• [Problem]
From the material below, list every line containing "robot".

• [Records provided]

--------------------------------------------------

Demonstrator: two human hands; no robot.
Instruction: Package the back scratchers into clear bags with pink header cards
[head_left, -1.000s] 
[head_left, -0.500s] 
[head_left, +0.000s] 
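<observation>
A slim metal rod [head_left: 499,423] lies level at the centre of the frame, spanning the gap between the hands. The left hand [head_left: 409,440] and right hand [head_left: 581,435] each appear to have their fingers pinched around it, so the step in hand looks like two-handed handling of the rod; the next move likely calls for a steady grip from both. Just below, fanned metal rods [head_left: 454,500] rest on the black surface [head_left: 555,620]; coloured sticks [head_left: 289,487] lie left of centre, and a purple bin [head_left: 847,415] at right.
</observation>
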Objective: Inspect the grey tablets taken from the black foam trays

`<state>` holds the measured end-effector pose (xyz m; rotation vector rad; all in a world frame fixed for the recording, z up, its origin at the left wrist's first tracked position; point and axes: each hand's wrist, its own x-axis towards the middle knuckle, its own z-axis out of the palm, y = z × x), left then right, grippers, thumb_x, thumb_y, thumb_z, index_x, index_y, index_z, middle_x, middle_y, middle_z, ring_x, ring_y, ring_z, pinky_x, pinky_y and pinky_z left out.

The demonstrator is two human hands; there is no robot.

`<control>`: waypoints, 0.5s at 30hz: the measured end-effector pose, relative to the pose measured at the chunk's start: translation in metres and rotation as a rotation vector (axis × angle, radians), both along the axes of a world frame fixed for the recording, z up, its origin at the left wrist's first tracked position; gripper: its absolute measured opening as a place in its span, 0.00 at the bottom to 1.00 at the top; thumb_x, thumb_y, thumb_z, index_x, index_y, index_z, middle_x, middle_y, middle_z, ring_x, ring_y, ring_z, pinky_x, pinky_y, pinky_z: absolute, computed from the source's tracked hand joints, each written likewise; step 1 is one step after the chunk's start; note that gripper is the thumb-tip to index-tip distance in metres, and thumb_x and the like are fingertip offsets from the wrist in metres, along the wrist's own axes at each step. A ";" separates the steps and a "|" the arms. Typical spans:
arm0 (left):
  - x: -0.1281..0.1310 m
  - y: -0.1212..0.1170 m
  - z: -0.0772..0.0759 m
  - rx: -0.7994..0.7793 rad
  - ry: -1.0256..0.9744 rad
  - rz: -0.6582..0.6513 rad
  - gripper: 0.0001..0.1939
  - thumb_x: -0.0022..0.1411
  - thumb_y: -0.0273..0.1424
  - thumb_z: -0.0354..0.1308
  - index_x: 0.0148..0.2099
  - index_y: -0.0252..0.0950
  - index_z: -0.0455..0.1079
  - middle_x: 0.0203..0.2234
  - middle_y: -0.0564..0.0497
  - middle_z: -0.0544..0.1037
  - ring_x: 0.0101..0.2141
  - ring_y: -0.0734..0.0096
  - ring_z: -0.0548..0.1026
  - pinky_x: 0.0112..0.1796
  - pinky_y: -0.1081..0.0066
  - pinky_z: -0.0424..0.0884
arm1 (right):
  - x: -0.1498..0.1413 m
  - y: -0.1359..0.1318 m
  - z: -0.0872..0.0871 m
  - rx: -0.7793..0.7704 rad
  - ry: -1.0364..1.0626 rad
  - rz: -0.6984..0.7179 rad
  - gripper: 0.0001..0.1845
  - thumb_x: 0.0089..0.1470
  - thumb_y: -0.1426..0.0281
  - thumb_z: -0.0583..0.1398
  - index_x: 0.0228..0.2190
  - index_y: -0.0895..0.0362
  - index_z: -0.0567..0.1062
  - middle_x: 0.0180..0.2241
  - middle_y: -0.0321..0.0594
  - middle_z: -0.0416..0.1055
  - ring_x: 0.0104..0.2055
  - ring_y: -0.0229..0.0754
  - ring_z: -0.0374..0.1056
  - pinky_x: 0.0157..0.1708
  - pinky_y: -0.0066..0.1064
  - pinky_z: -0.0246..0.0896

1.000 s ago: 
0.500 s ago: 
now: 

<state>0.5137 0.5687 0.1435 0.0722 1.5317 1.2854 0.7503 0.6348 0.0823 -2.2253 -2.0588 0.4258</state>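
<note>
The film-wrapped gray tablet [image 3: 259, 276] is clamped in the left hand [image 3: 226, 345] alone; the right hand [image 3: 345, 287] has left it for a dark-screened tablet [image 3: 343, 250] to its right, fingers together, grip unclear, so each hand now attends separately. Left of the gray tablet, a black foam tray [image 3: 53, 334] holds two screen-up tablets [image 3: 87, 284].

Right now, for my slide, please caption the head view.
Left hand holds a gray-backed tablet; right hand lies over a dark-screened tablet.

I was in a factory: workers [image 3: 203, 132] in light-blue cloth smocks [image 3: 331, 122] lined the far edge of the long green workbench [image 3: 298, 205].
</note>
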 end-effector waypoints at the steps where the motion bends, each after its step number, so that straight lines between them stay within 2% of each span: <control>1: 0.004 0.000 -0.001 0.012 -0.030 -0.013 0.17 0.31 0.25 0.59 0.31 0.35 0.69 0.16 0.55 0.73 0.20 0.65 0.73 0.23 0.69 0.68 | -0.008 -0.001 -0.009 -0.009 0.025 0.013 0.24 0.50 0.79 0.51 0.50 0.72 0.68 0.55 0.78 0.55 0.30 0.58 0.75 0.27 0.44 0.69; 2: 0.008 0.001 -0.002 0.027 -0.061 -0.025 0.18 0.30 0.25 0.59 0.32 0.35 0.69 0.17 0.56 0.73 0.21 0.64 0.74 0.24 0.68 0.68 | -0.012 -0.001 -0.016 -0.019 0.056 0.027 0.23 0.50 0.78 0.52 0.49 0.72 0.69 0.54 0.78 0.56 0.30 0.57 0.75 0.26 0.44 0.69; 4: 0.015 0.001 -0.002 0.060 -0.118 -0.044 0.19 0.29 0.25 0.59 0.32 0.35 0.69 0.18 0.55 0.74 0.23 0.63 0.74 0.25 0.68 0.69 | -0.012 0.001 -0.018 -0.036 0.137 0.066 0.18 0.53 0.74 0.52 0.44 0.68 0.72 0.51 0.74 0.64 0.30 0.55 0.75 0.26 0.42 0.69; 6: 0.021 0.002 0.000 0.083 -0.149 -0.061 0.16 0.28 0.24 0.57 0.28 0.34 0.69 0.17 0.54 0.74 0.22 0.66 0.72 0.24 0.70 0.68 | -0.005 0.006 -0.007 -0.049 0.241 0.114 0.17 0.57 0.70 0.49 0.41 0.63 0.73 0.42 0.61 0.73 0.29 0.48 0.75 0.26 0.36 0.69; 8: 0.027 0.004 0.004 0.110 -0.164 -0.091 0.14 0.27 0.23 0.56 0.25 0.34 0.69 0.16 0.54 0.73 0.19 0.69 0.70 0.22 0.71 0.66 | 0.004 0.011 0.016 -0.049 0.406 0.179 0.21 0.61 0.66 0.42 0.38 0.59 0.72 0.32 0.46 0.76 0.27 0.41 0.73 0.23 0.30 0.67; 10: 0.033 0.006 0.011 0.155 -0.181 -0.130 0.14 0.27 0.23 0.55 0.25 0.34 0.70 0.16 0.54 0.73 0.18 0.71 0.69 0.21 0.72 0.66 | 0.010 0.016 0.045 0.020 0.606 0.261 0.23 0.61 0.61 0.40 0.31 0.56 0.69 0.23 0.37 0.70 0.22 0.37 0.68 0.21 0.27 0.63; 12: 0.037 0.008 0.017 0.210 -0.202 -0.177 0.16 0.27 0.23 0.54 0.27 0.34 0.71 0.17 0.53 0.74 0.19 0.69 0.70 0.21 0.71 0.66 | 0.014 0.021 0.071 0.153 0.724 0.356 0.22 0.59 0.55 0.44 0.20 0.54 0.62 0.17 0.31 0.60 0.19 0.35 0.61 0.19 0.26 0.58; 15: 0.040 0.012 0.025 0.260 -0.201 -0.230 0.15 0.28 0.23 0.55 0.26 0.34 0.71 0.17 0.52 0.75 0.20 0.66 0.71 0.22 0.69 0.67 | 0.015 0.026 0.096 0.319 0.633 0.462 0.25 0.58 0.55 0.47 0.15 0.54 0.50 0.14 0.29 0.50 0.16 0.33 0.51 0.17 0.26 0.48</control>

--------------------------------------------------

• [Solution to the exercise]
Demonstrator: two human hands; no robot.
The demonstrator is two human hands; there is no robot.

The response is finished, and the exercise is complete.